Bug 1698562: status: introduce ingresscontroller degraded condition #283

ironcladlou · 2019-08-07T15:29:50Z

Introduce degraded condition computation for ingresscontroller. For now,
degraded only considers failed deployments, which seems like a conservative bare
minimum indicator of a degraded state. Ensure that ingresscontroller deployments
have a useful progressDeadlineSeconds so that degraded deployments are actually
detected in a useful timeframe.

Refacor clusteroperator degraded status to account for ingresscontroller
degraded conditions.

Introduce degraded condition computation for ingresscontroller. For now, degraded only considers failed deployments, which seems like a conservative bare minimum indicator of a degraded state. Ensure that ingresscontroller deployments have a useful progressDeadlineSeconds so that degraded deployments are actually detected in a useful timeframe. Refacor clusteroperator degraded status to account for ingresscontroller degraded conditions.

openshift-ci-robot · 2019-08-07T15:29:55Z

@ironcladlou: This pull request references a valid Bugzilla bug. The bug has been moved to the POST state. The bug has been updated to refer to the pull request using the external bug tracker.

In response to this:

Bug 1698562: status: introduce ingresscontroller degraded condition

Instructions for interacting with me using PR comments are available here. If you have questions or suggestions related to my behavior, please file an issue against the kubernetes/test-infra repository.

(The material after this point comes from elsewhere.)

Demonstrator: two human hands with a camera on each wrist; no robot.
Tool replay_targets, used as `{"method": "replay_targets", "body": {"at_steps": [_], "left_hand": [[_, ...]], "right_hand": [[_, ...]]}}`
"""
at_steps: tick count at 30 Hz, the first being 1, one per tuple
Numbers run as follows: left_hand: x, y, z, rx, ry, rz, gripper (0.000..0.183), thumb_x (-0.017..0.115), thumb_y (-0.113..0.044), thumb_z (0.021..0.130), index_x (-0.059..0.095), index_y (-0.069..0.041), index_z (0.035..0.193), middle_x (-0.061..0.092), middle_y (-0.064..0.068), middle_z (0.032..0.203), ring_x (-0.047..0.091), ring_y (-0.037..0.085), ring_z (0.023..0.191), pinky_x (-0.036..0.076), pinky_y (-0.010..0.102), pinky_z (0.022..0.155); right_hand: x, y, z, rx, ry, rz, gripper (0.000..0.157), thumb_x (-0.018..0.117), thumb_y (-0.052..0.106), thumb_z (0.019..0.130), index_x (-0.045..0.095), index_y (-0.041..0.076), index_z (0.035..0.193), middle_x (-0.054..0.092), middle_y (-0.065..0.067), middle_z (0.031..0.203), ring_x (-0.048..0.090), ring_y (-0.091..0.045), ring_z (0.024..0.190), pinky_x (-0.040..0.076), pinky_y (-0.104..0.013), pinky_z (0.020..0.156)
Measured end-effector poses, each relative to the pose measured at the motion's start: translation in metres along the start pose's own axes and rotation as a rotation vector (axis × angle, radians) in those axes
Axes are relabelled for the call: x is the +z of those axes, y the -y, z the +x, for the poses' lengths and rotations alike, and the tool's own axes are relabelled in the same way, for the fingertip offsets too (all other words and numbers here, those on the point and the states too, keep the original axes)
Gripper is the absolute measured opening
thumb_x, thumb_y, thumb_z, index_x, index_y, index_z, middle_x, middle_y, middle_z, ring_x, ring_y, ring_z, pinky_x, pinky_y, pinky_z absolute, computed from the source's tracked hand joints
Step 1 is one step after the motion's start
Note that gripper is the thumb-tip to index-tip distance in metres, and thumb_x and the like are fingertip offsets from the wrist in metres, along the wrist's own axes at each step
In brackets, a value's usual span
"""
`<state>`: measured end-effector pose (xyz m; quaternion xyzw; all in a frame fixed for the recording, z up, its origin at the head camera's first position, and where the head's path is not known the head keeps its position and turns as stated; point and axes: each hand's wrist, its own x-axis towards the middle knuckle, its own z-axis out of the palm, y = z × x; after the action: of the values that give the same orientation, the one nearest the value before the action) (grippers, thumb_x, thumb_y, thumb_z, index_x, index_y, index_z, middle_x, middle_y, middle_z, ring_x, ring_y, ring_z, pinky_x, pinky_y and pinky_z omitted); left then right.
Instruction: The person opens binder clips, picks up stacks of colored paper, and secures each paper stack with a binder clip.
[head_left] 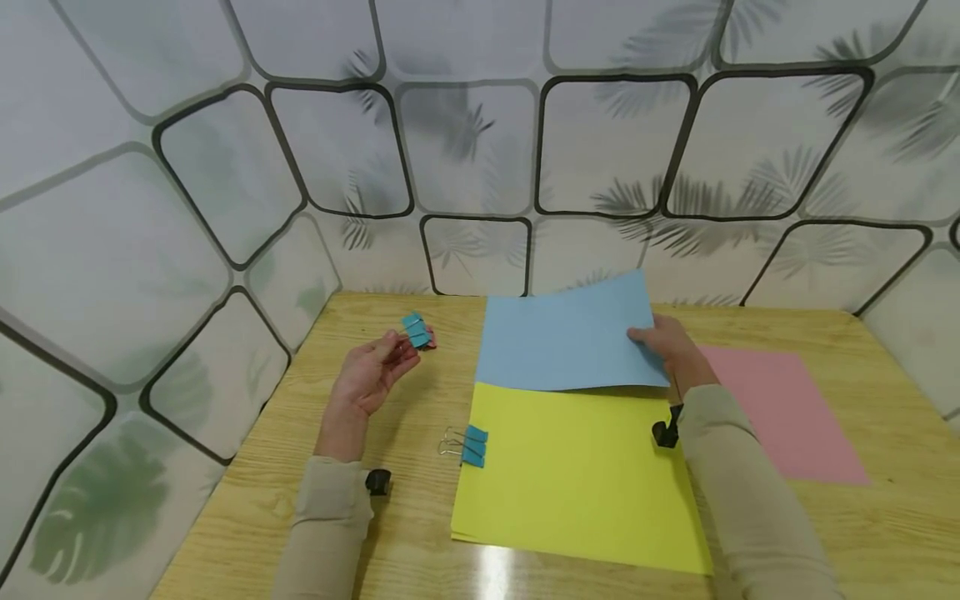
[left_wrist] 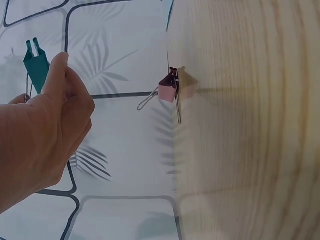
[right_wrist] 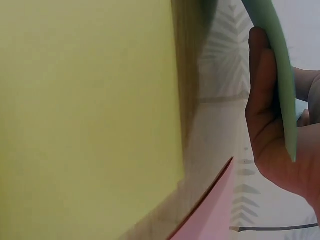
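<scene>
My left hand [head_left: 369, 373] pinches a teal binder clip [head_left: 416, 330] by its wire handles, held above the table at the left. Just behind that clip, a pink binder clip [left_wrist: 168, 89] stands on the tabletop. My right hand [head_left: 675, 348] grips the right edge of a blue sheet [head_left: 566, 333], thumb on top and fingers underneath. That sheet's right side is raised and bowed, over the far part of a yellow stack [head_left: 577, 475]. A second teal binder clip [head_left: 474, 447] is clamped on the left edge of the yellow stack, its wire handles pointing left.
Pink paper [head_left: 783, 414] lies on the wooden table [head_left: 900, 525] to the right, partly behind my right forearm. A patterned wall covering [head_left: 472, 150] rises along the table's back and left edges.
</scene>
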<state>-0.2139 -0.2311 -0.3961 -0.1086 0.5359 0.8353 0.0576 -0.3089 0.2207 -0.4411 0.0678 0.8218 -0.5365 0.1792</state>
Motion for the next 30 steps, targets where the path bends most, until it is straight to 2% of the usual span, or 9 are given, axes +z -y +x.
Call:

ironcladlou · 2019-08-07T15:31:16Z

assets/router/deployment.yaml

@@ -4,6 +4,7 @@ kind: Deployment
 apiVersion: apps/v1
 # name and namespace are set at runtime.
 spec:
+  progressDeadlineSeconds: 120


This might be too long, but 120 seems conservative and we can adjust if necessary.

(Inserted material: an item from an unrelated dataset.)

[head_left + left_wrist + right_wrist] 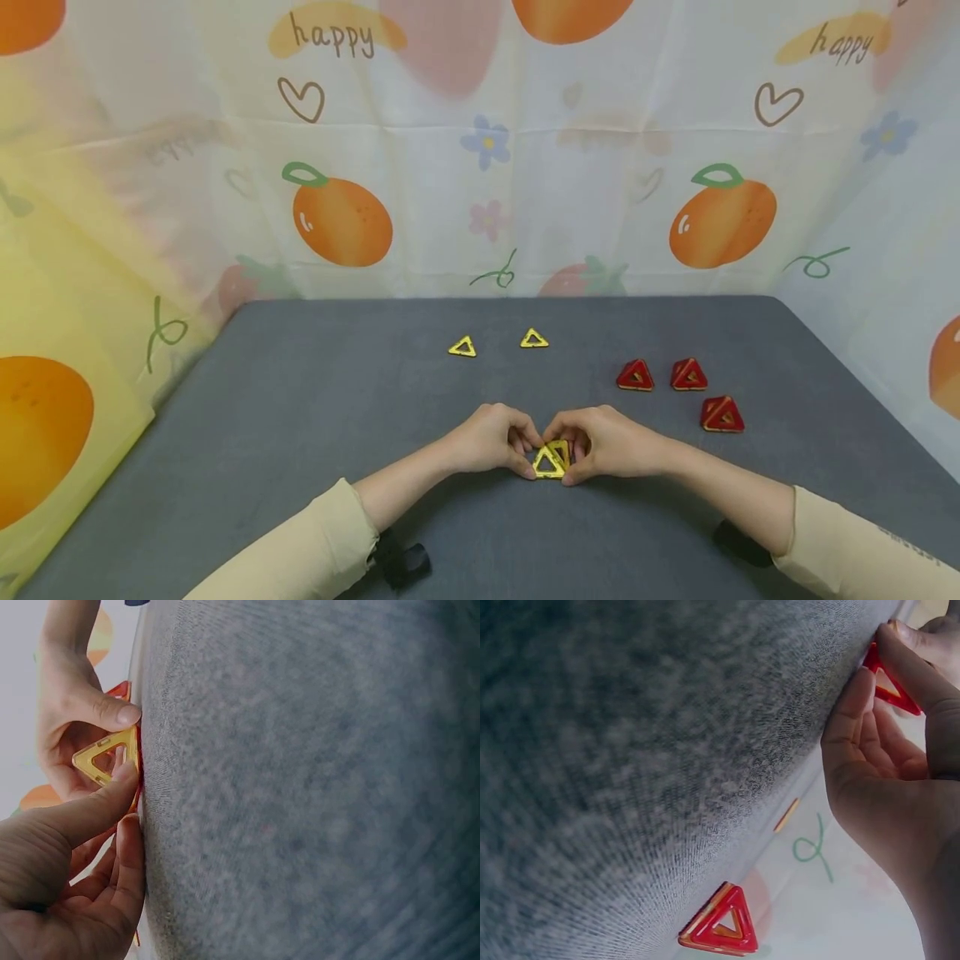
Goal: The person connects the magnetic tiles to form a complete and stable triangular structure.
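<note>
Near the table's front middle, a small pyramid shape of yellow triangular magnetic tiles [548,463] stands between my hands. My left hand [491,437] pinches its left side between thumb and fingers. On the other side, my right hand [618,443] pinches it too, thumb low at the front corner. The left wrist view shows a yellow tile [96,759] leaning up, with thumbs from both hands at its lower edge. From the right wrist, a red triangular tile [900,696] shows between the fingers. The fingers partly hide the back of the shape.
Two yellow triangular tiles, one on the left [463,347] and one on the right [534,338], lie flat toward the back. To the right stand three red pyramids [635,376] on the grey table [337,375]. A fruit-print cloth [435,208] hangs behind.
</note>
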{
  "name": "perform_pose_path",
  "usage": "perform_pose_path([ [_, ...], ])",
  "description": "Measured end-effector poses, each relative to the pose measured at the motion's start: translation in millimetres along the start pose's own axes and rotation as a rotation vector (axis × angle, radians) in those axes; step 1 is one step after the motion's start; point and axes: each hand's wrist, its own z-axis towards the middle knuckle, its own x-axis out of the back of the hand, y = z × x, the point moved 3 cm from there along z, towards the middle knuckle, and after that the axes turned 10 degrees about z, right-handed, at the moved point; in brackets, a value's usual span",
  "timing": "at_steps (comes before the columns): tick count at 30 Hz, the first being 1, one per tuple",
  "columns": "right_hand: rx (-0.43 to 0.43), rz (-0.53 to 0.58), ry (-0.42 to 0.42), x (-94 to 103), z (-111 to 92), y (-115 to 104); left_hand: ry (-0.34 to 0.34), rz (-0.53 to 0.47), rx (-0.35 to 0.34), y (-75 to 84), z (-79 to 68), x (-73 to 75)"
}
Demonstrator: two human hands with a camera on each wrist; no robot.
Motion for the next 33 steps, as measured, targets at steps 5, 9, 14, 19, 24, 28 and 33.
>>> perform_pose_path([
  [5,0.007,-0.002,0.005,-0.3,1,0,0.005,0.008,-0.010,-0.6,0.6,-0.3],
  [9,0.012,-0.006,0.002,-0.4,1,1,-0.006,0.010,-0.008,-0.6,1.1,0.4],
  [14,0.013,0.003,0.000,-0.6,1,2,-0.020,0.032,-0.011,1.3,2.3,1.5],
  [19,0.007,0.011,-0.005,-0.4,0,2,-0.037,0.051,-0.010,4.5,3.1,3.5],
  [24,0.001,0.008,0.001,-0.1,0,3,-0.060,0.072,-0.028,5.4,4.9,6.3],
  [28,0.008,0.000,0.001,-0.5,1,4,-0.092,0.069,-0.040,4.3,6.2,10.7],
  [33,-0.005,-0.002,0.000,-0.8,1,4,-0.104,0.073,-0.032,0.2,11.4,20.5],
])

ironcladlou · 2019-08-07T15:35:09Z

Here's an example of the degraded condition on the ingresscontroller:

  - lastTransitionTime: "2019-08-07T15:05:03Z"
    message: 'The deployment failed (reason: ProgressDeadlineExceeded) with message:
      ReplicaSet "router-default-858c66c5c9" has timed out progressing.'
    reason: DeploymentFailed
    status: "True"
    type: Degraded

And here's the corresponding degraded condition on the clusteroperator:

  - lastTransitionTime: "2019-08-07T15:05:03Z"
    message: 'Some ingresscontrollers are degraded: default'
    reason: IngressControllersDegraded
    status: "True"
    type: Degraded

The ingresscontroller and operator are still available in this case because minimum deployment availability is maintained.

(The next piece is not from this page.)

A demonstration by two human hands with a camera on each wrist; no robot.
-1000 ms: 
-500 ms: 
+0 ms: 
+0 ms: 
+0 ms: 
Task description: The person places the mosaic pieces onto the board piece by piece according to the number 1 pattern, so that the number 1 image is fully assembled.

Miciah · 2019-08-07T15:47:50Z

pkg/operator/controller/ingress/status.go

+	return operatorv1.OperatorCondition{
+		Type:   operatorv1.OperatorStatusTypeDegraded,
+		Status: operatorv1.ConditionFalse,
+		Reason: "DeploymentAvailable",


DeploymentAvailable could be misleading if the deployment is still progressing and not available. Do we need an explicit reason when the degraded condition is false?

Good point, I removed the reason entirely

Miciah · 2019-08-07T16:00:29Z

pkg/operator/controller/status/controller_test.go

 		}

-		conditions := r.computeOperatorStatusConditions([]configv1.ClusterOperatorStatusCondition{},
-			namespace, tc.allIngressesAvailable, oldVersions, reportedVersions)
+		actual := computeOperatorProgressingCondition(tc.allIngressesAvailable, oldVersions, reportedVersions, tc.curVersions.operator, tc.curVersions.operand)
 		conditionsCmpOpts := []cmp.Option{
 			cmpopts.IgnoreFields(configv1.ClusterOperatorStatusCondition{}, "LastTransitionTime", "Reason", "Message"),
 			cmpopts.EquateEmpty(),
 			cmpopts.SortSlices(func(a, b configv1.ClusterOperatorStatusCondition) bool { return a.Type < b.Type }),


No longer need cmpopts.SortSlices or cmpopts.EquateEmpty.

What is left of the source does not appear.